Densho Digital Archive
Densho Visual History Collection
Title: Jim Matsuoka Interview
Narrator: Jim Matsuoka
Interviewer: Martha Nakagawa
Location: Los Angeles, California
Date: May 24, 2010
Densho ID: denshovh-mjim-01-0021

<Begin Segment 21>

MN: But you had, you did have guns personally. You had guns, right?

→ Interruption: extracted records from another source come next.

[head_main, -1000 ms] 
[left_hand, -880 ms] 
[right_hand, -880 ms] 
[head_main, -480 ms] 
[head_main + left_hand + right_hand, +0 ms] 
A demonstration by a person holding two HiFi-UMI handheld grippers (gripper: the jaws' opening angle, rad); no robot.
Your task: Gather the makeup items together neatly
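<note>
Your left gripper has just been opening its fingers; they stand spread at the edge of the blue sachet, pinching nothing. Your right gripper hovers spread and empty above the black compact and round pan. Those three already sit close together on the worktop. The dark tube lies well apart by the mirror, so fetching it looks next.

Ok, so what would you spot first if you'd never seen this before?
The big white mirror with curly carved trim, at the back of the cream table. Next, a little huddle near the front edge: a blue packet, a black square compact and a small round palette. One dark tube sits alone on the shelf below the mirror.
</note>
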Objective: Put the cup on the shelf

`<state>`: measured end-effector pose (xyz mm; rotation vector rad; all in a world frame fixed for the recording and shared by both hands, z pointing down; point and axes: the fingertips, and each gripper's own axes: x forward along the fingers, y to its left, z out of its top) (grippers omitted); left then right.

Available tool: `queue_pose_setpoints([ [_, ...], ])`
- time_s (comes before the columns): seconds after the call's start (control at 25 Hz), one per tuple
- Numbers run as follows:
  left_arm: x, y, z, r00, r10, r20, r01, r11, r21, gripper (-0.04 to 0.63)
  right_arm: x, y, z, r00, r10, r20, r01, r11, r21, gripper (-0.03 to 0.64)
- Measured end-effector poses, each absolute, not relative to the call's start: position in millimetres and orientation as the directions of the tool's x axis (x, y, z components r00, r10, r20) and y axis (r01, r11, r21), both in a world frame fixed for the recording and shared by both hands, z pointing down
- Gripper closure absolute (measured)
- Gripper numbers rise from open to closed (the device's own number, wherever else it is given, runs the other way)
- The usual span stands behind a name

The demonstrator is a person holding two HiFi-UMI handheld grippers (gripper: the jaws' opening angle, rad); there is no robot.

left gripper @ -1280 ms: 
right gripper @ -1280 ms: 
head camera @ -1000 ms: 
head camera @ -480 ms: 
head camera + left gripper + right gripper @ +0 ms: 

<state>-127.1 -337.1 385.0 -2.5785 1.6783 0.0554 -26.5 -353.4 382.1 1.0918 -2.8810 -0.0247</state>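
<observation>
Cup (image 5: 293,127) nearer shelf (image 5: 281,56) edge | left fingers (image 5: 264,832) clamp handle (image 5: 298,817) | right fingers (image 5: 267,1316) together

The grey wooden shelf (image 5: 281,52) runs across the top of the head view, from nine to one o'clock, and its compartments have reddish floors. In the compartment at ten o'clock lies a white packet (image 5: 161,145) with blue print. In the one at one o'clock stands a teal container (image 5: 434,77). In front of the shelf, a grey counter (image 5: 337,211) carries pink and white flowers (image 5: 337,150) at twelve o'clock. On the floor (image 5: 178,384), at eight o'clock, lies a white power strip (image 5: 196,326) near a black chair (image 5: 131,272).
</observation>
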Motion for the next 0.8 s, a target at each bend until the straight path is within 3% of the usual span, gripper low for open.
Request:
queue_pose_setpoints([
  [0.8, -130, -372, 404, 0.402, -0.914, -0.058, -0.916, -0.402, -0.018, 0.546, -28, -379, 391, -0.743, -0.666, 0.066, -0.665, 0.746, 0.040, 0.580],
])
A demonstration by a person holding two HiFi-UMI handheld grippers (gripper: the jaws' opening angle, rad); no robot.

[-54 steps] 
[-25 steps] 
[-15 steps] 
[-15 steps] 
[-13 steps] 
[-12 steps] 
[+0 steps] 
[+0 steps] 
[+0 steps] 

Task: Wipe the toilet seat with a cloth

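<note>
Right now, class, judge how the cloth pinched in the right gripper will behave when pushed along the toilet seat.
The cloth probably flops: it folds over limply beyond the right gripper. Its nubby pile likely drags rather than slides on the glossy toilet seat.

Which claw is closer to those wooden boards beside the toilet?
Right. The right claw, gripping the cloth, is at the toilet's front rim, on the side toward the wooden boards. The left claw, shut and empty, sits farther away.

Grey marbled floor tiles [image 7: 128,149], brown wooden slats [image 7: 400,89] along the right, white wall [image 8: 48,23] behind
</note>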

JM: Oh, I had hunting rifles and everything. And through a chance encounter when I was working in the aircraft industry, I knew this fellow named Red, and Red was a, he's a white guy, he had red hair and he's almost pink in color, white, strangest guy. He was, he turned Asiatic. You know, he's a white man that inside his mind, he's an Asian. What happened was he went through the Bataan Death March. He was in the Philippines, and they ran him through there, then they sent him to Japan in the, to the salt mines over there, or wherever. And at the very end of it, he identified more as a Japanese than as a white man. So when he came back over here, he couldn't, he couldn't fit in into white society at all, so he wound up hanging around J-town in those sleazy old bars with these old... I know this sounds disrespectful, okay? There's no other way to describe the old, old worn-out Mama-sans that had seen too much, too many miles in the cabarets in Tokyo in the Ginza. It was pitiful. But you would have people like that hanging out there, and also Kibeis, because Kibeis never really fit back into American society. I mean, Nisei society. You know, Nisei society was really, it was very conformist. You did this, this, this, or you didn't fit. Kibeis didn't fit, so they were out there, loose ends. So when you went to the bars over here you saw people like Red, the Asian white people. You saw Kibeis, you saw Tokyo renegades that were on the run probably from the yakuza, that if they knew where they were, they'd get shot. So they're all hanging out down here.

But anyway, Red was hanging around there, and we couldn't... the way I ran into him was he was an Air Force inspector, and we couldn't get any other parts sold until he put the stamp on it. And when Red was hung over, he was a son of a gun. There was nothing to do. Until one day I finally, I had to ask him, I said, "Red, what happened? You look in bad shape." He said, "Yeah, I had too much to drink last night." I said, "What in the hell were you drinking?" He said, "You know, I was in those bars in J-town." I said, "Oh." And so I began to talk to him. And he began to tell me things about things, but the main thing was, at the end of it all, he'd buy, he'd put the stamp on there. So the supervisors caught wind of that, and whenever he went on a tear, it was like, "Call Jim over here. Jim, go over there and take care of Red." So I'd go in there and Red wouldn't, you know, he'd look at that piece and say, "No, no." So I'd go over there and work on it a little bit, then I'd call Red over and Red would just, "Oh, okay, Jim." So I remember one day, though, he really got obstinate and I couldn't even, I couldn't even talk to him anywhere. I don't know what happened. So just on (some) crazy thing, I jumped up and I yelled, "Banzai!" And he freaked out, you know. He freaked out. 'Cause he must have been through beatings after beatings, you know, Japanese guards, you know. And he heard this "banzai" coming, and he, his eyes were like that. And I tossed the paper at him, and his hands were shaking, but he stamped it. [Laughs] That was cold, but I know that was the thing to do. We had to get the job done. But, the reason I bring him up was his hobby was gunsmithing. He was a gunsmith. So I got to know him, and when he told me had had a, unlicensed pistols, all of a sudden my eyes went, oh, you know. "Hey Red, can you turn me on to some pistols?" He said, "Yeah, yeah." So now I had my, I had shotguns, pump guns, what have you, hunting things, but now I had a collection of Saturday night specials if we needed it. If we needed it. Like I say, we had our mores, we don't believe in that, 'cause we thought it was cowardly. But, if push came to shove and they're gonna be shooting at us, we're not gonna, I have a whole arsenal courtesy of Red.